* _INSTRUCTIONS FOR THE TASK_
The output should be every line below that includes the word "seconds".

* _RECORDED DATA_
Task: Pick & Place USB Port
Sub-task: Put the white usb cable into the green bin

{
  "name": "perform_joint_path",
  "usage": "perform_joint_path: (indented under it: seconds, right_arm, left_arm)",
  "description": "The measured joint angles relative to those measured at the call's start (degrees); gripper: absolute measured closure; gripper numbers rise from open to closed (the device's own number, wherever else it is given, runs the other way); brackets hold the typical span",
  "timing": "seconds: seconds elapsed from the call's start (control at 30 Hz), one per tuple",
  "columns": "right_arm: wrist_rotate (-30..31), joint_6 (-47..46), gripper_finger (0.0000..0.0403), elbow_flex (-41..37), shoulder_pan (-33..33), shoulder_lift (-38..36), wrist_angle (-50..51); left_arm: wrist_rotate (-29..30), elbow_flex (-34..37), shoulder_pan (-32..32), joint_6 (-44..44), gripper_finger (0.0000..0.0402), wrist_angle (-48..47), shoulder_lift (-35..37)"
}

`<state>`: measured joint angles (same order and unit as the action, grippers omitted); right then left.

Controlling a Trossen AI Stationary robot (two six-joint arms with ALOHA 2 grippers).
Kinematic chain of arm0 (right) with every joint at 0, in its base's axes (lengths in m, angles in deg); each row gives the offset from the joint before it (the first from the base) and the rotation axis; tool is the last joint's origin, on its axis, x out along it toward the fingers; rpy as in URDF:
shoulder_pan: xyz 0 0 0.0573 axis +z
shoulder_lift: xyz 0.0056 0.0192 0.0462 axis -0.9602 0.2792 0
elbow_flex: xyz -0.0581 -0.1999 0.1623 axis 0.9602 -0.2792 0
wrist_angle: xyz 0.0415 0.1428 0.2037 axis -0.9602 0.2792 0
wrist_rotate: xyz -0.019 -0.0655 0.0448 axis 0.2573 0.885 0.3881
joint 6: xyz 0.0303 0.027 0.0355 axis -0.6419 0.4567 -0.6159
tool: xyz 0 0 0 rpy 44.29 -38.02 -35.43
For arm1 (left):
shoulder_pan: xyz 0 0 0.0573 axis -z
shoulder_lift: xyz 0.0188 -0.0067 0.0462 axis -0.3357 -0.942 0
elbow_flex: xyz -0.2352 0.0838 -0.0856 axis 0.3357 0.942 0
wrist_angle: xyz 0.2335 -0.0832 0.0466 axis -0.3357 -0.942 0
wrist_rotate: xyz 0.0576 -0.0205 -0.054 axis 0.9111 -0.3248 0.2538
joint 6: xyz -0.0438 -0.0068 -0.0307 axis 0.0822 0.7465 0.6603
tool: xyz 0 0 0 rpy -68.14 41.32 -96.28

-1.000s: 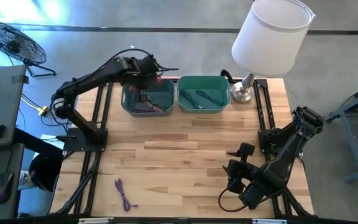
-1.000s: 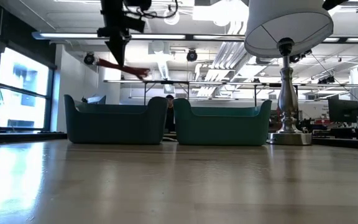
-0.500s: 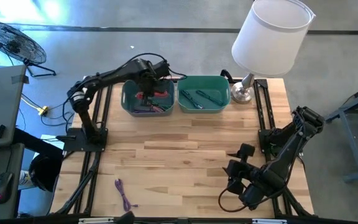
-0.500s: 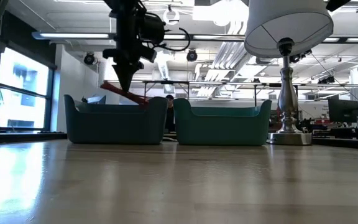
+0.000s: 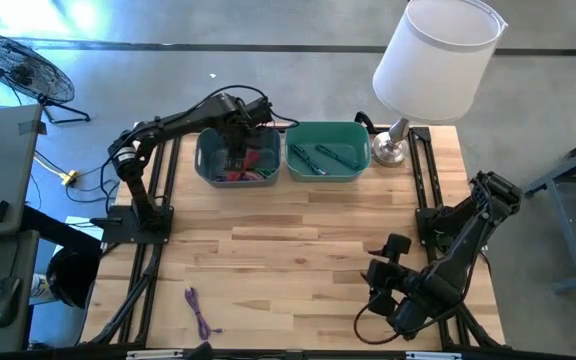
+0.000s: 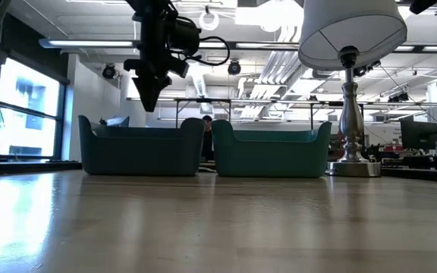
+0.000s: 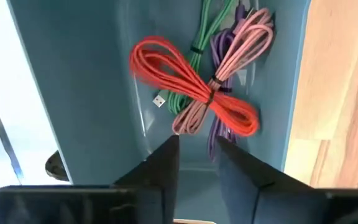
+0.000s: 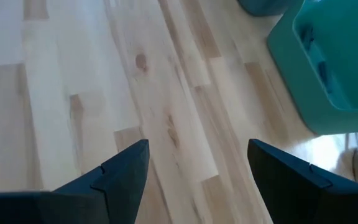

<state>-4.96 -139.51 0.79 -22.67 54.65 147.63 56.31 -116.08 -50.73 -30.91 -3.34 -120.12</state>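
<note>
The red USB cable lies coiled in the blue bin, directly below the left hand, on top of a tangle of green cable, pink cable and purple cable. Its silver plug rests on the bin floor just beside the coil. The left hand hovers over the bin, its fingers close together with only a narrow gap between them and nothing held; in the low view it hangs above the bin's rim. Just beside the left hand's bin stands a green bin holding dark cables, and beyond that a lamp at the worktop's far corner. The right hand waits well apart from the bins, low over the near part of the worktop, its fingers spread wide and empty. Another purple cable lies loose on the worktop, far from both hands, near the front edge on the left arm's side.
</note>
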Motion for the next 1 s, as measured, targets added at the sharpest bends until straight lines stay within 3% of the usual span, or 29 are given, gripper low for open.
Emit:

* _OUTPUT BELOW_
  "usage": "perform_joint_path: (indented under it: seconds, right_arm, left_arm)",
  "timing": "seconds: seconds elapsed from the call's start (control at 30 Hz), one per tuple",

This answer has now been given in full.